Data in an application travels like a rocket. It crosses several application layers in the same way that rockets cross several layers of atmosphere before reaching space. Data might enter through a database layer, or a communication layer, then cross one or several business layers, before leaving the application through another communication layer, or a user interface. But sometimes, the analogy goes a bit too far.

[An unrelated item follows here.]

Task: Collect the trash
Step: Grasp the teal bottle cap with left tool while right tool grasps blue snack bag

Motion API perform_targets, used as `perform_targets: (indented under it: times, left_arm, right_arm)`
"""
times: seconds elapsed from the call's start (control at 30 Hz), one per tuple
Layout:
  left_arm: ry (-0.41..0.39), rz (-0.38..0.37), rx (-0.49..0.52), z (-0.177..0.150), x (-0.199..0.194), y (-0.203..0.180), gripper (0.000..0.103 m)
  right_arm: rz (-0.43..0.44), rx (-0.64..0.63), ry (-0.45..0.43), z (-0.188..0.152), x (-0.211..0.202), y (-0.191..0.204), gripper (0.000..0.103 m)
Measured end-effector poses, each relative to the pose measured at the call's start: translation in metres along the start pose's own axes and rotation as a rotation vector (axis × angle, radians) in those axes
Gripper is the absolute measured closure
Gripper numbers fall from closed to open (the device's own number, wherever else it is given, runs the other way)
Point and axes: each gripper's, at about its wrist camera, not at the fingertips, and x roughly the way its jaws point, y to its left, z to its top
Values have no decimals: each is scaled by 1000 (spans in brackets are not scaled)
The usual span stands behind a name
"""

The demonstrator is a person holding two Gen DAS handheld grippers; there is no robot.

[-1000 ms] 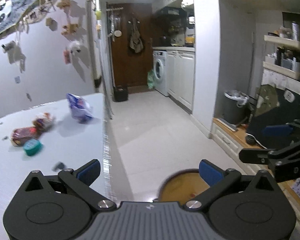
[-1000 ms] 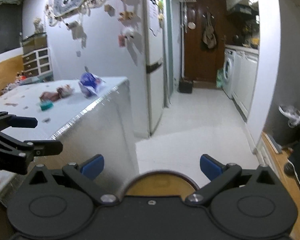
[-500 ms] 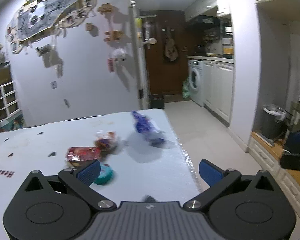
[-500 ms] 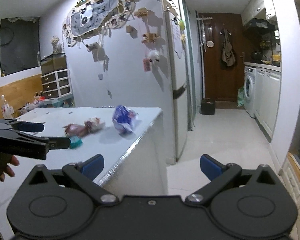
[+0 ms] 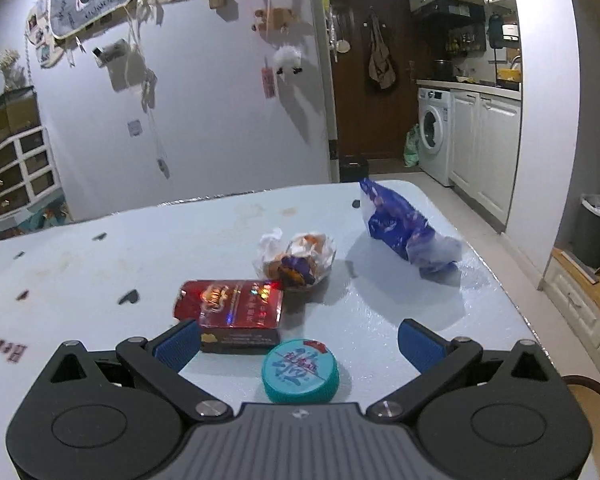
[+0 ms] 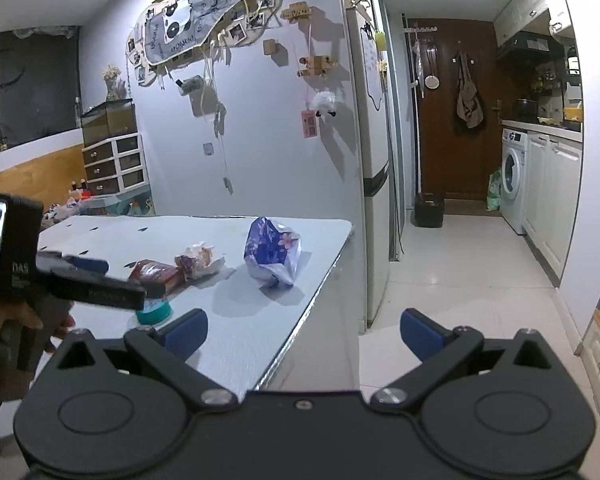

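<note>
So my left tongs (image 5: 298, 344) are hovering low over the near part of the table (image 5: 100, 264), blue pads spread wide apart with nothing between them yet. Right in the gap, at about 6 o'clock in that camera, sits a teal bottle cap (image 5: 300, 372) with red print on top. Just past it toward 11 o'clock is a red snack box (image 5: 230, 310), lying flat and nearly touching the cap. Behind the box, around 12 o'clock, there's a crumpled clear wrapper (image 5: 296, 258) with some orange and purple bits inside, pressed up against the box's far corner. Off at 2 o'clock, close to the table's right edge, lies a blue and white plastic bag (image 5: 408, 230), well apart from the rest.

My right tongs (image 6: 302, 330) are also wide open and empty, held off the corner of the table, half over the floor (image 6: 460, 280). From that side I can see my left hand (image 6: 16, 316) on the grip at 9 o'clock, with the left tongs stretched over the cap. A grey trash bin (image 5: 596, 228) stands on the floor way over at 3 o'clock in the left camera.
</note>
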Motion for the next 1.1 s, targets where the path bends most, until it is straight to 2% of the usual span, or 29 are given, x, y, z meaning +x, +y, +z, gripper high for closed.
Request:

When you are watching a rocket leaving, you follow it from the moment it ignites to the moment it disappear into the sky. The Java equivalent would be:
public class Comm {public void onMessage(Message m) { Data data = transcode(m); calculator.calculatePrice(data); display.show(data); } }public class Calculator {public void calculatePrice(Data data) { data.price = data.unitPrice * data.quantity; } }public class Display {public void show(Data data) { SwingUtilities.invokeAndWait(() -> table.addRow(data)); } }
What you see here, is a Message that is transcoded into a Data class, then a price is calculated, and finally, Data is displayed on the user interface. You’ll notice the use of SwingUtilities.invokeAndWait(), which might be too much, but you’ll get the point: the same thread is doing almost everything, and won’t return before data has crossed all the layers.
The drawback of this method appears if you get many messages. In a usual communication layer, messages will fill a buffer, where they’ll wait to be handled. If the handling thread is too slow (like when it waits for data to cross all the layers), buffer will get overflooded, and you’ll start to loose messages. And that’s not what you want.